Task to carry out: Only one stretch of the data below should be repeated: the lines from the line containing "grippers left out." through the line containing "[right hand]", inclusive, exactly as they are.

[Start of Attachment]

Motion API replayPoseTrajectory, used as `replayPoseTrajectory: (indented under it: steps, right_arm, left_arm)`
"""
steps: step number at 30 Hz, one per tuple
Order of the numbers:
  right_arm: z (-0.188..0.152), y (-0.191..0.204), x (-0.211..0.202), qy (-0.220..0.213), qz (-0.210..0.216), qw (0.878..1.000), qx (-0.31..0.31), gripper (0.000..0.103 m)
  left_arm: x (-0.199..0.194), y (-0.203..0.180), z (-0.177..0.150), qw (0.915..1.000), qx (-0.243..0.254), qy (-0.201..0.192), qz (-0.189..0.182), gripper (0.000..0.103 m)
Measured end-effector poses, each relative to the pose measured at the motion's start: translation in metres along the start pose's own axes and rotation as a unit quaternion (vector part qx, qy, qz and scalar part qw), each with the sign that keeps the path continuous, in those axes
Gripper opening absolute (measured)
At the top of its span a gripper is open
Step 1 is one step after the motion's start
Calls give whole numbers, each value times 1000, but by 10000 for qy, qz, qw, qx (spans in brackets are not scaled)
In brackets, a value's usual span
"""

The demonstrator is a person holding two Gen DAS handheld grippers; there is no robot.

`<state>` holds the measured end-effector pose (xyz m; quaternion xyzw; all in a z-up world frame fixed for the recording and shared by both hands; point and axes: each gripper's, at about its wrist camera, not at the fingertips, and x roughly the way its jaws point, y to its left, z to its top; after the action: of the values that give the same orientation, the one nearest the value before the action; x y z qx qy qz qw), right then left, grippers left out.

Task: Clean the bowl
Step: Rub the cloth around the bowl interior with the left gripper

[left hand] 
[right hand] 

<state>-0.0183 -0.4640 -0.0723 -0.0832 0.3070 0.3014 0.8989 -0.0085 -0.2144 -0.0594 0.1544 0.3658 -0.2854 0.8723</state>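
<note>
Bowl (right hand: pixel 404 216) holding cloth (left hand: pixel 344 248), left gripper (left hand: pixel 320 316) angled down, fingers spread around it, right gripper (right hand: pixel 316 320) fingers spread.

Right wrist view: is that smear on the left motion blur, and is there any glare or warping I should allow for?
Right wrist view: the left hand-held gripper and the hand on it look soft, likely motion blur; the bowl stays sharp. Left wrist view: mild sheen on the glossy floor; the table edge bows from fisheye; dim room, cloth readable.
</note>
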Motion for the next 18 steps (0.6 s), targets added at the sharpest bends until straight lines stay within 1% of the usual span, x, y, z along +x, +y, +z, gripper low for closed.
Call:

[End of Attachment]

Expected answer:
`<state>` holds the measured end-effector pose (xyz m; quaternion xyzw; all in a z-up world frame fixed for the recording and shared by both hands; point and axes: each gripper's, at about its wrist camera, not at the fingertips, and x roughly the way its jaws point, y to its left, z to its top; after the action: of the values that give the same orientation, the one nearest the value before the action; x y z qx qy qz qw), right then left, grippers left out.

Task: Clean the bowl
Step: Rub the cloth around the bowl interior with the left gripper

[left hand] 
[right hand] 

The output above is complete.